After this period, if the Debtor in Possession has not filed a Reorganization Plan, then any creditor or the Case Trustee if any, may file a plan. The U.S. trustee may not file a plan.
The obvious purpose is to provide an incentive to act timely, or a Chapter 11 case could continue forever, with public confidence and business opportunities eroding as the viability opf the debtor as a business is in dispute.

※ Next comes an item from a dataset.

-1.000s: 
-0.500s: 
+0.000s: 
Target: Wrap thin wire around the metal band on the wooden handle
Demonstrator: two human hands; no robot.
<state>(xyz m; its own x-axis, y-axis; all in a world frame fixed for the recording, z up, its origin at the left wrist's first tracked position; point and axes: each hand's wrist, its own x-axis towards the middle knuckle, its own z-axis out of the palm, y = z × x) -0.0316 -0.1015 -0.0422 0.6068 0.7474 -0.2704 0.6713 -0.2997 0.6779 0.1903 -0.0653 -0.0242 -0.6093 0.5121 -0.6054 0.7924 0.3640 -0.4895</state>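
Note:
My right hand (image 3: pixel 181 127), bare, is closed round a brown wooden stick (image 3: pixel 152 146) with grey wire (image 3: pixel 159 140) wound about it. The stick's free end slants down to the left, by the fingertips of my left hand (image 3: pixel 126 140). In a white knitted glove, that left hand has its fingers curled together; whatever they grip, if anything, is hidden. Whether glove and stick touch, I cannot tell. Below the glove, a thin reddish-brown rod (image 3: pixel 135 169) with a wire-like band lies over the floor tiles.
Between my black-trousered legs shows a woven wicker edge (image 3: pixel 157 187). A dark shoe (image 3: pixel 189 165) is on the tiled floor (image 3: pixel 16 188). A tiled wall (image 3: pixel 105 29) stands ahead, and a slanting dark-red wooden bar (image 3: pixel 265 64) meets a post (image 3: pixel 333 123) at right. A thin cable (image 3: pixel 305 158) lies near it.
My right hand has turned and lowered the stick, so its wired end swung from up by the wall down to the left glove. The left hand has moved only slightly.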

The plan must include a classification of claims and specify how each class of claims will be treated. Creditors whose claims are "impaired" under the plan i.e., those whose contractual rights are to be modified (in the sense of being paid later or less than the full value of their claims) will have to vote on the plan.
Creditors' Committees
Creditors' committees can play a major role in chapter 11 cases. The committee ordinarily consists of unsecured creditors who hold the seven largest unsecured claims. Among other things, the committee: consults with the debtor in possession on administration of the case; investigates the debtor's conduct and operation of the business; and participates in formulating a plan.
A creditors' committee may, be an important safeguard to the proper management of the business by the debtor in possession.
What happens next
Well, you probably guessed, the business tries to collect money owed to it, and avoiding to paid as much of its own debt as possible.
Avoidable Transfers
Whoever runs the business (Debtor in Possession or Case Trustee, as the case may be) has "avoiding" powers. This means that certain transfers of money or property made, for instance during the 90 days prior to the filing of the bankruptcy petition can be undone. In addition, transfers to "insiders" (i.e., relatives, general partners, and directors or officers of the debtor) made up to a year before filing may be avoided.
By avoiding these transfers of property, the business forces the return or "disgorgement" of the payments or property, thus adding to the assets available to pay the creditors. Thus "avoiding powers" prevent unfair prepetition payments to one creditor at the expense of all other creditors.